Funding: Funding provided by NIH.
About this mental health research news
Source: WUSTL Contact: Chris Barncard – WUSTL Image: The image is in the public domain
Evidence in primates supporting the use of chemogenetics for the treatment of human refractory neuropsychiatric disorders
Non-human primate (NHP) models are essential for developing and translating new treatments that target neural circuit dysfunction underlying human psychopathology.
As a proof-of-concept for treating neuropsychiatric disorders, we used a NHP model of pathological anxiety to investigate the feasibility of decreasing anxiety by chemogenetically (DREADDs [designer receptors exclusively activated by designer drugs]) reducing amygdala neuronal activity.

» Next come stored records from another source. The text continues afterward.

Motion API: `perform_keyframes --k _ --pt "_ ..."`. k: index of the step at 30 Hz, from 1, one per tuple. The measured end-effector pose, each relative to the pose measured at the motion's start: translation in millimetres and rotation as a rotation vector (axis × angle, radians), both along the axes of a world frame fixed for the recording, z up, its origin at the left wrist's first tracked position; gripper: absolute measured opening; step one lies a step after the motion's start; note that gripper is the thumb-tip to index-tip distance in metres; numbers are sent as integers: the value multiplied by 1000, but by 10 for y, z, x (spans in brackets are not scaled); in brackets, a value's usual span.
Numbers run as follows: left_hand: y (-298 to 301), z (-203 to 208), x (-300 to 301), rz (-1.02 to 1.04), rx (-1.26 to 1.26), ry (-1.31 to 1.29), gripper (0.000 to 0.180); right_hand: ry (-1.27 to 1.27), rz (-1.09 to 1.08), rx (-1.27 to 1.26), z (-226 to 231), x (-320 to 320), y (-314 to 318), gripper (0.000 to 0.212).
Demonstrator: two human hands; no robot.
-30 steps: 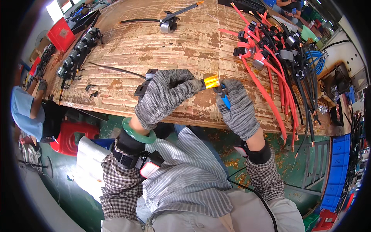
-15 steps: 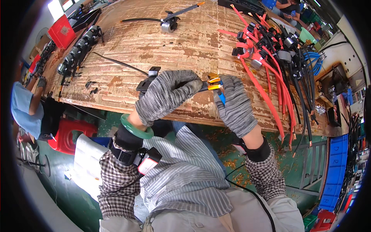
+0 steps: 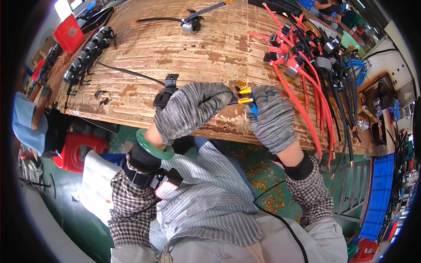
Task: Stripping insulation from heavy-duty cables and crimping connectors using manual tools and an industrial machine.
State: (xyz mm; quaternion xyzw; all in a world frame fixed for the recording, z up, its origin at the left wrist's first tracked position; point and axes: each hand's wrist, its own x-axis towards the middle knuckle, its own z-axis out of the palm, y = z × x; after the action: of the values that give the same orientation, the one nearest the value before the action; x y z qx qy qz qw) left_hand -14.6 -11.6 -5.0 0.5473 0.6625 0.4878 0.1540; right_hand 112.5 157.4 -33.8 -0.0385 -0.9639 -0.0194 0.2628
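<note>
Orange strips [image 3: 245,101] have parted — cable end [image 3: 234,100] points right, crosswise.

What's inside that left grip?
A dark cable end with orange-yellow strips shows right of the left grip; a black clip and thin black cable show left of it. What lies between, including any join, is covered.

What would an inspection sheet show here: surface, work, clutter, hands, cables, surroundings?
Surface: wooden table, finish worn in patches.
Work: dark cable with shiny yellow strips at its end; blue-handled tool beside them.
Clutter: orange scraps on the floor.
Hands: both gloved; left hand grips the dark cable, right hand the tool.
Cables: red cables and black cables heaped at right.
Surroundings: another person and red stool at left; blue bins at right.
</note>
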Motion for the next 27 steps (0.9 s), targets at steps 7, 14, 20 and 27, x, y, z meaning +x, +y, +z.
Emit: perform_keyframes --k 7,14,20,27 --pt "-7 46 19 21 -48 -101 25 -529 177 -1452 199 164 -81 28" --pt "8 6 2 59 -24 89 23 -248 232 -810 -21 145 8 34" --pt "-5 -107 -23 61 113 158 22 -656 158 -1570 234 172 -115 35" --pt "190 150 303 331 -29 300 34 32 102 -465 -34 129 -137 35"
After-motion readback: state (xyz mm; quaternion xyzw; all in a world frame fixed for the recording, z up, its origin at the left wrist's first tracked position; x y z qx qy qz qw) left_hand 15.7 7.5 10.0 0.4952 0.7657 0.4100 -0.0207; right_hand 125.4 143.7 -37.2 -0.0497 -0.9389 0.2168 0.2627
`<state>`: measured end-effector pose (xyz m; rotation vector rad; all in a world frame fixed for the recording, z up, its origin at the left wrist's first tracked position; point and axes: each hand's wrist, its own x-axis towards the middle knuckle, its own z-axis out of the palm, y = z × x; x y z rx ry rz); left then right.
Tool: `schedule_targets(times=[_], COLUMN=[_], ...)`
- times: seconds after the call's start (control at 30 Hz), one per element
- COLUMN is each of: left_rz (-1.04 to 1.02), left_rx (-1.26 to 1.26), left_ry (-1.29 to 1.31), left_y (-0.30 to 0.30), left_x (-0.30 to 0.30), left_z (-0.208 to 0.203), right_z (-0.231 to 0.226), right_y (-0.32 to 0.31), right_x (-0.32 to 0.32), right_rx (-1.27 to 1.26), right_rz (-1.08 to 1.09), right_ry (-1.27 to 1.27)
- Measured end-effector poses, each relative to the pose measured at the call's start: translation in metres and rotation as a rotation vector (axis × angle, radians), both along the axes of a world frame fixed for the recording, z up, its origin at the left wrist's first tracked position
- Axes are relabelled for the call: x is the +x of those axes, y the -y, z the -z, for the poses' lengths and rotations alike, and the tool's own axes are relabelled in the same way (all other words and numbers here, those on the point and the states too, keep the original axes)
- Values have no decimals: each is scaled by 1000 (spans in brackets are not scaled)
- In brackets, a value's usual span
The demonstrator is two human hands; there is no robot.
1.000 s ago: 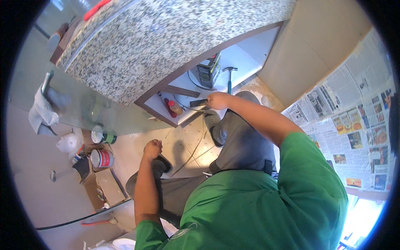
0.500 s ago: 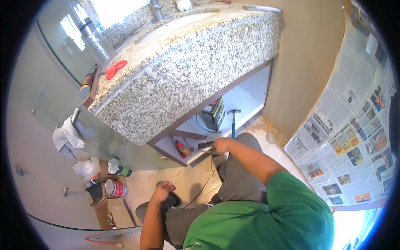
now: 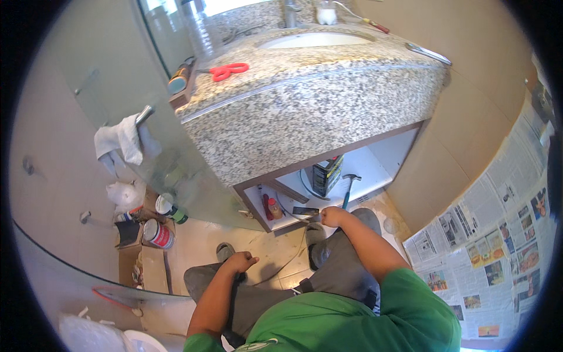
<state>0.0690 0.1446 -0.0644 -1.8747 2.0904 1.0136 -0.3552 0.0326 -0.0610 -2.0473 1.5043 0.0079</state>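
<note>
My right hand (image 3: 332, 216) is closed round a dark, flat, rectangular-bladed tool (image 3: 305, 210), held just in front of the open cabinet under the sink. The tool's exact kind is not clear, and its grip is hidden in my fist. Over my left knee, my left hand (image 3: 241, 262) is closed with the thumb along the fingers; whether anything is in it is hidden. A claw hammer (image 3: 348, 189) with a teal handle leans at the cabinet's (image 3: 375, 179) edge, beyond my right hand. Behind it stands a dark box-shaped container (image 3: 327, 176).
Red-capped bottles (image 3: 274, 207) stand in the cabinet's left part. Above, the granite counter (image 3: 316, 105) carries red-handled scissors (image 3: 229, 71) and a sink (image 3: 316, 39). A glass panel (image 3: 193, 158) rises at left, near paint cans (image 3: 158, 233). Newspaper (image 3: 492, 246) covers a surface at right.
My view has shifted, so the counter and cabinet sit farther right and show more of the sink. My left hand has turned, its fingers now more folded. The right hand keeps hold of the dark tool.
</note>
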Motion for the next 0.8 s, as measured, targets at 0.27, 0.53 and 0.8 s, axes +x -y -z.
schedule_targets(times=[0.27,0.53,0.8], left_rz=[8,17,-24], left_rx=[-11,-78,-73], left_ry=[-1,-60,-92], left_y=[7,8,23], left_x=[-4,-10,1], left_z=[-2,0,27], right_z=[2,-258,-521], right_y=[1,-45,37], right_x=[-8,76,204], right_rx=[27,460,-824], right_rz=[55,-370,-25], right_ry=[5,837,385])
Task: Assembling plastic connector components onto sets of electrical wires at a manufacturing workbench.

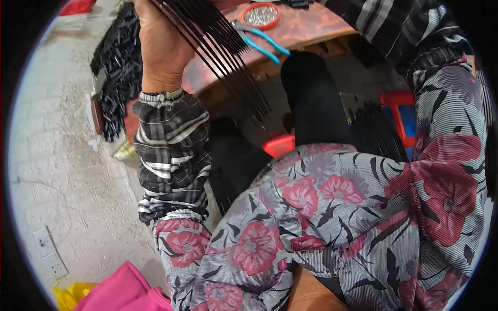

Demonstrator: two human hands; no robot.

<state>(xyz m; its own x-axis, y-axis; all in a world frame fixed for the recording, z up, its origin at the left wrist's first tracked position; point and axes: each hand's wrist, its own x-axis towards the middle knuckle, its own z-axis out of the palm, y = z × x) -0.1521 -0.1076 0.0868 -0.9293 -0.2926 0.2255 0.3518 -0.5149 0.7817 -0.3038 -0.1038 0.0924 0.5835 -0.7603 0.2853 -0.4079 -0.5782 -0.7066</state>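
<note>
At the top edge, my left hand [163, 44] is raised, its wrist in a plaid sleeve cover. It grips a bundle of thin black rods [228, 65], which slant down to the right above the table's front edge; the fingertips are cut off by the frame. My right arm, in a matching sleeve cover [430, 39], bends up past the top right, so the right hand lies outside the picture. Just beyond the rods lie pliers with blue handles [264, 44], beside a red round dish [261, 15] of small silvery pieces.
A heap of black pieces [122, 72] sits left of the reddish table [311, 26]. More black rods [376, 127] rest near a red plastic frame [402, 116] at my right. Pink cloth [124, 293] and a yellow bag [72, 295] lie lower left, near a socket strip [49, 251].
</note>
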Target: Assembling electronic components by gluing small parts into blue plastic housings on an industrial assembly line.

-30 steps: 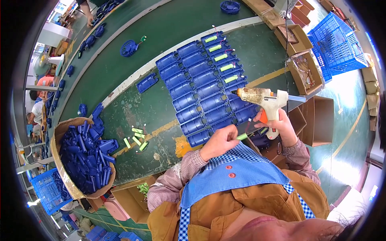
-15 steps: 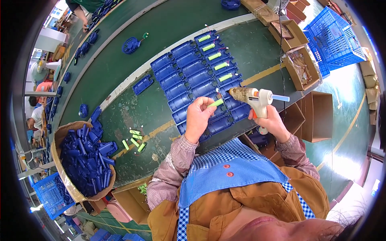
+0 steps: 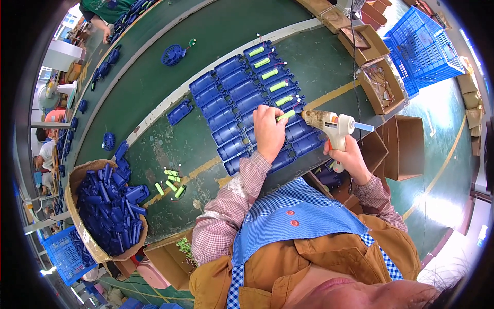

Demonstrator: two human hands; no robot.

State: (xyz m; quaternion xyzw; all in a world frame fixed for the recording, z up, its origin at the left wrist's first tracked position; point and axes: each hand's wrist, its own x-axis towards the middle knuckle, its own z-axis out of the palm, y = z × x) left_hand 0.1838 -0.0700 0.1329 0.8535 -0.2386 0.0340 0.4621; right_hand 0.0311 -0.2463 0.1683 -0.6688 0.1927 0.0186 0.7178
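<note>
Between the fingertips of my left hand (image 3: 269, 131) is a green cylindrical battery (image 3: 286, 116), held over a blue plastic shell in the right-hand column. My right hand (image 3: 349, 157) grips a white hot glue gun (image 3: 337, 127) with a blue glue stick in its back. Its stained nozzle points left, close to the battery. Several blue plastic shells (image 3: 246, 103) lie in columns on the green bench. In the far shells of the right column sit green batteries (image 3: 269, 74) with small wires. Loose green batteries (image 3: 171, 184) lie in a group to the left.
A carton (image 3: 82, 232) heaped with blue plastic parts stands at the left. Small cardboard boxes (image 3: 383, 85) line the right side, near a blue crate (image 3: 424, 49) and a hanging black cord (image 3: 353, 62). A blue fan-like part (image 3: 173, 55) lies beyond the white strip. Another person's hand (image 3: 106, 35) is at far left.
My left hand has moved forward and right, bringing the battery down toward a shell. The glue gun has shifted slightly to the right and its nozzle is now beside the battery.
</note>
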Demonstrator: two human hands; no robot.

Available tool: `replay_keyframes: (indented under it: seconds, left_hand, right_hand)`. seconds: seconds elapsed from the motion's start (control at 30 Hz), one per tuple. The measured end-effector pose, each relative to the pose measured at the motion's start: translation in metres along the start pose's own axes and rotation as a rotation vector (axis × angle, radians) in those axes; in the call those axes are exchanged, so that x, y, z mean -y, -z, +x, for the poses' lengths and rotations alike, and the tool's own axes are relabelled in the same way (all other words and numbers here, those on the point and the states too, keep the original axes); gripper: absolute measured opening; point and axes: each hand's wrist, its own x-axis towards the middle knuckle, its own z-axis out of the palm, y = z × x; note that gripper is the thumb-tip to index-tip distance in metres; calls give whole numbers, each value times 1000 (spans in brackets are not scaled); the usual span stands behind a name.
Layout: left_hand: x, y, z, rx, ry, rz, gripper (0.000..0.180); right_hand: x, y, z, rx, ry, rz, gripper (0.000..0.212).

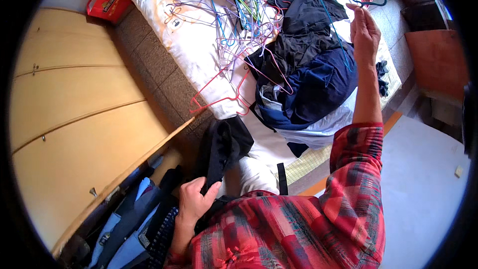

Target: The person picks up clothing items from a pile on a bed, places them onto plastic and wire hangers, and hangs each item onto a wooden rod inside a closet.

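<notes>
Near the bottom of the head view, my left hand (195, 200) is closed around the edge of a black garment (224, 149), which hangs beside the bed's near edge. Raised at the upper right, my right hand (366, 32) pinches a blue hanger (328, 12) close to its dark hook. The hanger's thin frame reaches out over a heap of black and navy clothes (318, 84) on the bed. To the left of that heap lies a tangle of hangers (239, 10) in purple, green and blue. A red hanger (219, 100) rests at the bed's near edge.
A pale patterned sheet covers the bed (169, 25). An open wardrobe (79, 104) with hanging clothes (134, 234) stands at the left. On the floor at the far left is a red box (108, 2). A white surface (423, 169) lies at the right.
</notes>
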Motion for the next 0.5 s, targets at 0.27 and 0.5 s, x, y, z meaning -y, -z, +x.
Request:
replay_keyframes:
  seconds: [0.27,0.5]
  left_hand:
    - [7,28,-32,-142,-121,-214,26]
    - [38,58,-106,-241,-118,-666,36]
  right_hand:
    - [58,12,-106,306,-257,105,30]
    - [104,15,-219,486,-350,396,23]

Intraoperative MRI surgery was used to infect dorsal amygdala neurons with AAV5-hSyn-HA-hM4Di in young rhesus monkeys. In vivo microPET studies with [11C]-deschloroclozapine and postmortem autoradiography with [3H]-clozapine demonstrated selective hM4Di binding in the amygdala, and neuronal expression of hM4Di was confirmed with immunohistochemistry.
Additionally, because of its high affinity for DREADDs, and its approved use in humans, we developed an individualized, low-dose clozapine administration strategy to induce DREADD-mediated amygdala inhibition. Compared to controls, clozapine selectively decreased anxiety-related freezing behavior in the human intruder paradigm in hM4Di-expressing monkeys, while coo vocalizations and locomotion were unaffected.
These results are an important step in establishing chemogenetic strategies for patients with refractory neuropsychiatric disorders in which amygdala alterations are central to disease pathophysiology.